WHAT THE TASK ASKS: The entries are to be output once more, word for word.

Data excerpts
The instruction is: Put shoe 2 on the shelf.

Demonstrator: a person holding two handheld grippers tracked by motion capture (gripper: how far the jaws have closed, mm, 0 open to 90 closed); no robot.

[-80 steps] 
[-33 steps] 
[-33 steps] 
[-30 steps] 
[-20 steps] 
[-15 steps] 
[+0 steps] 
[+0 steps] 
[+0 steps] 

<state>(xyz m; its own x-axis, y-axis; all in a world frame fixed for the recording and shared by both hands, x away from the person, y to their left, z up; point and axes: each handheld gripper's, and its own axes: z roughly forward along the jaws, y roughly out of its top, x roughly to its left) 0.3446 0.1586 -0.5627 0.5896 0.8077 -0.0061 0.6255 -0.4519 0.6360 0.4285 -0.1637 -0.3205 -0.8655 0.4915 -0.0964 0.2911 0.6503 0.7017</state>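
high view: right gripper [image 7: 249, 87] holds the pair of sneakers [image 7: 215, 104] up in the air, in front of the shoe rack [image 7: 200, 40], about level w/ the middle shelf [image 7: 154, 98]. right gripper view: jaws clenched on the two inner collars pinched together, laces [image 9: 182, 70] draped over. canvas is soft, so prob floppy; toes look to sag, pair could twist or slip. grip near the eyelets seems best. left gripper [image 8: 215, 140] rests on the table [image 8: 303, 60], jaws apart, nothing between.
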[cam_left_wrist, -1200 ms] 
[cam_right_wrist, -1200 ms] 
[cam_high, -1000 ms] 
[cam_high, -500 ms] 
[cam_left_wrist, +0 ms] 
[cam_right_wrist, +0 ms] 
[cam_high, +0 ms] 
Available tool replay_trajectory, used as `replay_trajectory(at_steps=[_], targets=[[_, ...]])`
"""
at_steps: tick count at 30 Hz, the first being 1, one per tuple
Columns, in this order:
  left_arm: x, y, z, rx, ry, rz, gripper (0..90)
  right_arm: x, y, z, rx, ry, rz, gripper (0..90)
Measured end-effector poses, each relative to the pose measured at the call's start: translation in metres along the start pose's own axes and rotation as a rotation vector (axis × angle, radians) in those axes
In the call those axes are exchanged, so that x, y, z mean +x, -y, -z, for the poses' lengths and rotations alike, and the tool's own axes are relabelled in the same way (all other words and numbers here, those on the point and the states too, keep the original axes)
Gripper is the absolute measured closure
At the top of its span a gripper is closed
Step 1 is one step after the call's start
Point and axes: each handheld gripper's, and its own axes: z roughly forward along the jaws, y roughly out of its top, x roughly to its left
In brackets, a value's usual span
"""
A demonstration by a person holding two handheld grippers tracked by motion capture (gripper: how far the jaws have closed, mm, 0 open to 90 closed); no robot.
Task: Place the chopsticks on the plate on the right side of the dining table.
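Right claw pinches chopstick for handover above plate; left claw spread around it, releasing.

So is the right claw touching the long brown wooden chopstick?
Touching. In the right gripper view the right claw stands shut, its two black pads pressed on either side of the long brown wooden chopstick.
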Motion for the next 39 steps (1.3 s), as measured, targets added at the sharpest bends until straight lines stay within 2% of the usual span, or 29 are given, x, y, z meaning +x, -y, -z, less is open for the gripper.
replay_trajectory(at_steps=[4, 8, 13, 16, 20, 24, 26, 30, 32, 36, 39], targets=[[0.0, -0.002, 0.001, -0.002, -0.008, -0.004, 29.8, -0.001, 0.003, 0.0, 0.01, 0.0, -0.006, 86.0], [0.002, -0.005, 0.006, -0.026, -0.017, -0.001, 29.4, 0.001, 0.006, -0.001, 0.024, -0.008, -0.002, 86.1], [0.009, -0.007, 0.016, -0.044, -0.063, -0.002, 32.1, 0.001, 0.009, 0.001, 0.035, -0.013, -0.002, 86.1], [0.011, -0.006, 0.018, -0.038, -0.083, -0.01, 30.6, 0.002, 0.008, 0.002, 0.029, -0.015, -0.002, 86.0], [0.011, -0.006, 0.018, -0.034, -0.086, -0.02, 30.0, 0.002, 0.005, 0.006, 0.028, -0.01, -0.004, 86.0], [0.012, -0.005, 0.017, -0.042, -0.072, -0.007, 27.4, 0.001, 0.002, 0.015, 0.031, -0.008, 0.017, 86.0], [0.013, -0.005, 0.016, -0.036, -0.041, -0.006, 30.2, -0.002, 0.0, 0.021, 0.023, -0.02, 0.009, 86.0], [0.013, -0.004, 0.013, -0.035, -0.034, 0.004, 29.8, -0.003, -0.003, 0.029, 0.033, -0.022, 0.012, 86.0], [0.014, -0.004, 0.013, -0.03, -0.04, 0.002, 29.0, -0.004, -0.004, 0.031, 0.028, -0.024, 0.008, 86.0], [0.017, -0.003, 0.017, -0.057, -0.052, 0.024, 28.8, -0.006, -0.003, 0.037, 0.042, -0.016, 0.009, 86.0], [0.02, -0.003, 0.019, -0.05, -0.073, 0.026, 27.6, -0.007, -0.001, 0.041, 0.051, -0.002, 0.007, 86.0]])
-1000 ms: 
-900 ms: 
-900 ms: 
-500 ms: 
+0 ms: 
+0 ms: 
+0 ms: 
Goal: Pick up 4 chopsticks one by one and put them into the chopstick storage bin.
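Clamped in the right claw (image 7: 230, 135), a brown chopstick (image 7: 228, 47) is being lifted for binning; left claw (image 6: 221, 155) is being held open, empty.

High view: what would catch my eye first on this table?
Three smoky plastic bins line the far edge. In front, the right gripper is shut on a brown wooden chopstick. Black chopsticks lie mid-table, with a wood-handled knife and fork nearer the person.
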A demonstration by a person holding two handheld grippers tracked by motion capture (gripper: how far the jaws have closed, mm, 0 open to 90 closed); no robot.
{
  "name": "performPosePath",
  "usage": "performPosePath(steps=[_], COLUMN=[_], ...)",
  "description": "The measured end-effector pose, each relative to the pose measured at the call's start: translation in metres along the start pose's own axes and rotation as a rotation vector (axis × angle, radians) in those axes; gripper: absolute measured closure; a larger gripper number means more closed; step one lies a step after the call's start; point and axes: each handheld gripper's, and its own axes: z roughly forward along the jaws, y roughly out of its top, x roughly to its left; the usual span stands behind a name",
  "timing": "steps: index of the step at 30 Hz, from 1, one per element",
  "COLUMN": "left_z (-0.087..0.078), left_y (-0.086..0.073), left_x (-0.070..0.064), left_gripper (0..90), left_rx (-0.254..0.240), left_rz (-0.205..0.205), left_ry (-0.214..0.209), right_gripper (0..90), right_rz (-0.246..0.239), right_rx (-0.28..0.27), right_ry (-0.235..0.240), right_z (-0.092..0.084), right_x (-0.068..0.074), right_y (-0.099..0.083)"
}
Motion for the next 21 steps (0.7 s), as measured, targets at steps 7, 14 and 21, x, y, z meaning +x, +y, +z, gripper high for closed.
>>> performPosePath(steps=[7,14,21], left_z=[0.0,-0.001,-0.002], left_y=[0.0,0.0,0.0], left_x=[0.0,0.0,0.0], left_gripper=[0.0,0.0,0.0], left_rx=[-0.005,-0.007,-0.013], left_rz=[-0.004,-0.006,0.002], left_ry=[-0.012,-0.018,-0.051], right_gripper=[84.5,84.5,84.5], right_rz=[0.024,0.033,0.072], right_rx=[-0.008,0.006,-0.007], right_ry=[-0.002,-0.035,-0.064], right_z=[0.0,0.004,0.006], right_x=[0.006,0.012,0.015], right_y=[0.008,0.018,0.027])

TASK OUTPUT:
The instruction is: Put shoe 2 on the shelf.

Demonstrator: a person holding two handheld grippers tracked by motion capture (gripper: how far the jaws have closed, mm, 0 open to 90 closed); no robot.

[-80 steps] 
[-33 steps] 
[-33 steps] 
[-30 steps] 
[-20 steps] 
[-15 steps] 
[+0 steps] 
[+0 steps] 
[+0 steps] 

<state>(xyz m; its own x-axis, y-axis; all in a world frame fixed for the recording and shared by both hands, x away from the person, y to their left, z up; point and axes: each handheld gripper's, and its own axes: z roughly forward along the jaws, y roughly out of its top, x roughly to its left) 0.3446 0.1586 -0.5627 0.5896 0.8077 -0.0061 0.6255 -0.4519 0.6360 0.4285 -0.1637 -0.3205 -0.8655 0.4915 -0.0964 0.2911 0.6503 0.7017</state>
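high view: right gripper [image 7: 249, 87] holds the pair of sneakers [image 7: 215, 104] up in the air, in front of the shoe rack [image 7: 200, 40], about level w/ the middle shelf [image 7: 154, 98]. right gripper view: jaws clenched on the two inner collars pinched together, laces [image 9: 182, 70] draped over. canvas is soft, so prob floppy; toes look to sag, pair could twist or slip. grip near the eyelets seems best. left gripper [image 8: 215, 140] rests on the table [image 8: 303, 60], jaws apart, nothing between.
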[cam_left_wrist, -1200 ms] 
[cam_right_wrist, -1200 ms] 
[cam_high, -1000 ms] 
[cam_high, -500 ms] 
[cam_left_wrist, +0 ms] 
[cam_right_wrist, +0 ms] 
[cam_high, +0 ms] 
Available tool replay_trajectory, used as `replay_trajectory(at_steps=[_], targets=[[_, ...]])`
"""
at_steps: tick count at 30 Hz, the first being 1, one per tuple
Columns, in this order:
  left_arm: x, y, z, rx, ry, rz, gripper (0..90)
  right_arm: x, y, z, rx, ry, rz, gripper (0..90)
Measured end-effector poses, each relative to the pose measured at the call's start: translation in metres along the start pose's own axes and rotation as a rotation vector (axis × angle, radians) in those axes
In the call those axes are exchanged, so that x, y, z mean +x, -y, -z, for the poses' lengths and rotations alike, and the tool's own axes are relabelled in the same way (all other words and numbers here, those on the point and the states too, keep the original axes)
Gripper is the absolute measured closure
At the top of its span a gripper is closed
Step 1 is one step after the call's start
Point and axes: each handheld gripper's, and its own axes: z roughly forward along the jaws, y roughly out of its top, x roughly to its left
In brackets, a value's usual span
"""
A demonstration by a person holding two handheld grippers tracked by motion capture (gripper: how far the jaws have closed, mm, 0 open to 90 closed); no robot.
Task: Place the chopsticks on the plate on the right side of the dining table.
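Right claw pinches chopstick for handover above plate; left claw spread around it, releasing.

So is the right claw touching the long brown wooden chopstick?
Touching. In the right gripper view the right claw stands shut, its two black pads pressed on either side of the long brown wooden chopstick.
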Motion for the next 39 steps (1.3 s), as measured, targets added at the sharpest bends until straight lines stay within 2% of the usual span, or 29 are given, x, y, z meaning +x, -y, -z, less is open for the gripper.
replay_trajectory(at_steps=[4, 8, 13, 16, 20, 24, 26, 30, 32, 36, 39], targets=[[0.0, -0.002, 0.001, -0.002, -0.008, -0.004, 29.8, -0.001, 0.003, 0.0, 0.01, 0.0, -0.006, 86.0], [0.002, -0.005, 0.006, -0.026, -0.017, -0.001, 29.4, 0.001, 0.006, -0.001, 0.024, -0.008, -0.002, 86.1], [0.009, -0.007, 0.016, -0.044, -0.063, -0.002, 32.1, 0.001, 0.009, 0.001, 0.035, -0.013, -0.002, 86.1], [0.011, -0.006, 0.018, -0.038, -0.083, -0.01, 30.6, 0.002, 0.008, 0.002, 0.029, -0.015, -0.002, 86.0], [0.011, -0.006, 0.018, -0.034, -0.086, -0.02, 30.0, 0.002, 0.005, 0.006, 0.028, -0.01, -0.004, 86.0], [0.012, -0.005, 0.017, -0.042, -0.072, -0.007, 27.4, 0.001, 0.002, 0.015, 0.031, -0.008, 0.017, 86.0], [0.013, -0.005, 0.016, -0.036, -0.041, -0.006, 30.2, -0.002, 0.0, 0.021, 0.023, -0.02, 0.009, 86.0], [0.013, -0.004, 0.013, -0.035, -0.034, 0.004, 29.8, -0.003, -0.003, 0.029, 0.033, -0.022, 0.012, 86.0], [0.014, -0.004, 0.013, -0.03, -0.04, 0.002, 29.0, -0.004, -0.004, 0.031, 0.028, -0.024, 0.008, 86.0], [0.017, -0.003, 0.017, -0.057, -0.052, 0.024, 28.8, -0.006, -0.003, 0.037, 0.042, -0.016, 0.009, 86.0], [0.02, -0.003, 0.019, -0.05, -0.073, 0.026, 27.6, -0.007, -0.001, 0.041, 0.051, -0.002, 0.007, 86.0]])
-1000 ms: 
-900 ms: 
-900 ms: 
-500 ms: 
+0 ms: 
+0 ms: 
+0 ms: 
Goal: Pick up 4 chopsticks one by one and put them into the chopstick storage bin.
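Clamped in the right claw (image 7: 230, 135), a brown chopstick (image 7: 228, 47) is being lifted for binning; left claw (image 6: 221, 155) is being held open, empty.

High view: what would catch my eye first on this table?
Three smoky plastic bins line the far edge. In front, the right gripper is shut on a brown wooden chopstick. Black chopsticks lie mid-table, with a wood-handled knife and fork nearer the person.
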A demonstration by a person holding two handheld grippers tracked by motion capture (gripper: how far the jaws have closed, mm, 0 open to 90 closed); no robot.
{
  "name": "performPosePath",
  "usage": "performPosePath(steps=[_], COLUMN=[_], ...)",
  "description": "The measured end-effector pose, each relative to the pose measured at the call's start: translation in metres along the start pose's own axes and rotation as a rotation vector (axis × angle, radians) in those axes; gripper: absolute measured closure; a larger gripper number means more closed; step one lies a step after the call's start; point and axes: each handheld gripper's, and its own axes: z roughly forward along the jaws, y roughly out of its top, x roughly to its left; the usual span stands behind a name",
  "timing": "steps: index of the step at 30 Hz, from 1, one per element",
  "COLUMN": "left_z (-0.087..0.078), left_y (-0.086..0.073), left_x (-0.070..0.064), left_gripper (0..90), left_rx (-0.254..0.240), left_rz (-0.205..0.205), left_ry (-0.214..0.209), right_gripper (0..90), right_rz (-0.246..0.239), right_rx (-0.28..0.27), right_ry (-0.235..0.240), right_z (-0.092..0.084), right_x (-0.068..0.074), right_y (-0.099..0.083)"
}
Motion for the next 21 steps (0.7 s), as measured, targets at steps 7, 14 and 21, x, y, z meaning +x, +y, +z, gripper high for closed.
>>> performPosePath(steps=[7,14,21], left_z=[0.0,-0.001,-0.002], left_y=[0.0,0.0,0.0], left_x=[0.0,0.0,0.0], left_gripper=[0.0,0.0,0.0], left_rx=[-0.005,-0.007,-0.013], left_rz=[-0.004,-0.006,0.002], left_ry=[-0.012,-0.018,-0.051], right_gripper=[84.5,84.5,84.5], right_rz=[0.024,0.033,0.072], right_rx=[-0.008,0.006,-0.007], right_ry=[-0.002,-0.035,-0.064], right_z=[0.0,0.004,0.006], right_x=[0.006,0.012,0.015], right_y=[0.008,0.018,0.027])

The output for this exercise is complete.